Your objective » Once the line with "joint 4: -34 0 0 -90" is found in the data, output it and each following line exactly, up to and including the line with "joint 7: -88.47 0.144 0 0", and nothing before or after.

Data provided »
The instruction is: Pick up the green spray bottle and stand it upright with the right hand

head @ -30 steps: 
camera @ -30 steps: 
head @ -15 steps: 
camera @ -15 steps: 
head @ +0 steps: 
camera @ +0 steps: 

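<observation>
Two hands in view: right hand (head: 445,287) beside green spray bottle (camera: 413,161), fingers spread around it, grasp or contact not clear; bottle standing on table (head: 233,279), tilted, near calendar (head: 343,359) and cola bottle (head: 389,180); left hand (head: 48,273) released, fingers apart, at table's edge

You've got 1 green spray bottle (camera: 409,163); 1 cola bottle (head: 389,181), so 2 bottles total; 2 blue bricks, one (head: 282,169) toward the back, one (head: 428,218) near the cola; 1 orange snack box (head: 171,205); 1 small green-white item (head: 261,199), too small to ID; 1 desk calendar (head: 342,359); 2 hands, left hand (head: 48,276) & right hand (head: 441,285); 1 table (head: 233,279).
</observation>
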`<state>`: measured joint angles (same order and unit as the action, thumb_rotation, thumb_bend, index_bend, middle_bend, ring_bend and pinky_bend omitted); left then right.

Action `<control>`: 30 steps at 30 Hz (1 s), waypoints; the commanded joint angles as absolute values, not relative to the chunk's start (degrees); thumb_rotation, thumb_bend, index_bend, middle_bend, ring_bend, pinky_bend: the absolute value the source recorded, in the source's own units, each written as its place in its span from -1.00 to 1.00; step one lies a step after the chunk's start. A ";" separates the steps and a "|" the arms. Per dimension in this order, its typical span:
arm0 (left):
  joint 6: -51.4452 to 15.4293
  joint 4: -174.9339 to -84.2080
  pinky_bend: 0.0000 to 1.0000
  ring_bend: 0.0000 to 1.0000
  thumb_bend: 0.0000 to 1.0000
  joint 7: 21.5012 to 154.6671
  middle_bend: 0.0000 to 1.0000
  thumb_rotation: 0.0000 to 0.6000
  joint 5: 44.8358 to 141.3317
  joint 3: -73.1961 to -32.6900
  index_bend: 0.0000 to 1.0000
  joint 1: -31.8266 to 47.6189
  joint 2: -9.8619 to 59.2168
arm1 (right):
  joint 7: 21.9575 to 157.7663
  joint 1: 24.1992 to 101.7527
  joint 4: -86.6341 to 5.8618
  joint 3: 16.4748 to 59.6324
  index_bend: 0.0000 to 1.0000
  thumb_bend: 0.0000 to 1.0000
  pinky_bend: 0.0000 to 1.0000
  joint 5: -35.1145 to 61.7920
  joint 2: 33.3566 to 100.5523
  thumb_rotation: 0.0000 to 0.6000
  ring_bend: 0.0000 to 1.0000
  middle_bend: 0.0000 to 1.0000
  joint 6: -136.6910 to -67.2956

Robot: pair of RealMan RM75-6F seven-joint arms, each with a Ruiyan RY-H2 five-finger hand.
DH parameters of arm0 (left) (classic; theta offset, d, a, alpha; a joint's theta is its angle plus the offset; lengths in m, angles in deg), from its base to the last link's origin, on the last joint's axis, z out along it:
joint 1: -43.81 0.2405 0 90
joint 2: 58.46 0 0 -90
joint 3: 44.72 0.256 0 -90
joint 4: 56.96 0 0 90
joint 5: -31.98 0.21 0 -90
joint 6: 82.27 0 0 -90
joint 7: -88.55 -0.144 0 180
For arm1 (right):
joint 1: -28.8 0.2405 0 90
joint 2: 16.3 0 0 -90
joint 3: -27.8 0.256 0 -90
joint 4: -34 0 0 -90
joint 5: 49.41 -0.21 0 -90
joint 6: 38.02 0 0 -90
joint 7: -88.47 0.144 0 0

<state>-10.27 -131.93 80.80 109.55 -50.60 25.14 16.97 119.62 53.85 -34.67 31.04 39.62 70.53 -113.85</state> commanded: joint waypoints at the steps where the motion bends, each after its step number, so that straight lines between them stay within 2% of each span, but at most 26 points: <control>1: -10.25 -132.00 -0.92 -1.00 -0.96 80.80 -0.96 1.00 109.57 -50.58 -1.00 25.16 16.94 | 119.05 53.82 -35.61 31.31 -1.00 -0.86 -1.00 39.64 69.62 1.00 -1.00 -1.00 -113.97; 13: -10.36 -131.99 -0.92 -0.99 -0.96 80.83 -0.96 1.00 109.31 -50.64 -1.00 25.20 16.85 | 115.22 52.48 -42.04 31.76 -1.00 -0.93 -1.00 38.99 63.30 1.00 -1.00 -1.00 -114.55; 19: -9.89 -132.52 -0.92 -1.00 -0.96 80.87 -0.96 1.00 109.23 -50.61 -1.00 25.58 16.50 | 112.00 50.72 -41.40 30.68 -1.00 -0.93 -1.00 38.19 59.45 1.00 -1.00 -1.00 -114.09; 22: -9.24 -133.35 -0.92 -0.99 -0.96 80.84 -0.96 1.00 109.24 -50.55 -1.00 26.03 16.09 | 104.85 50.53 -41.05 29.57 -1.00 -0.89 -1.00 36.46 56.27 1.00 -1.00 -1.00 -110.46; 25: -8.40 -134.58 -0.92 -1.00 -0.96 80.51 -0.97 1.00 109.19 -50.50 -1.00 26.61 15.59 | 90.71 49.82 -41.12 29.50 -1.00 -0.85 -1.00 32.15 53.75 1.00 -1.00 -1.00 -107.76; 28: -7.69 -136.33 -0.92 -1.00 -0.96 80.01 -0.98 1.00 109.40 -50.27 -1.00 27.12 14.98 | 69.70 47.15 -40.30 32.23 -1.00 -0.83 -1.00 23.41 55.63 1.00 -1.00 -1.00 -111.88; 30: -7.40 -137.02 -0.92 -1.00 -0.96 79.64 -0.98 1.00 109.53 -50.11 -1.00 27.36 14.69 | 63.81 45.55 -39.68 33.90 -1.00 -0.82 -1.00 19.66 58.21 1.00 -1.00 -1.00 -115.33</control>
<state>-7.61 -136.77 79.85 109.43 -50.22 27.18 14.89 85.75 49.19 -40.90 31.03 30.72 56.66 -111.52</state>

Result for this task »
joint 4: -34 0 0 -90
joint 5: 49.41 -0.21 0 -90
joint 6: 38.02 0 0 -90
joint 7: -88.47 0.144 0 0

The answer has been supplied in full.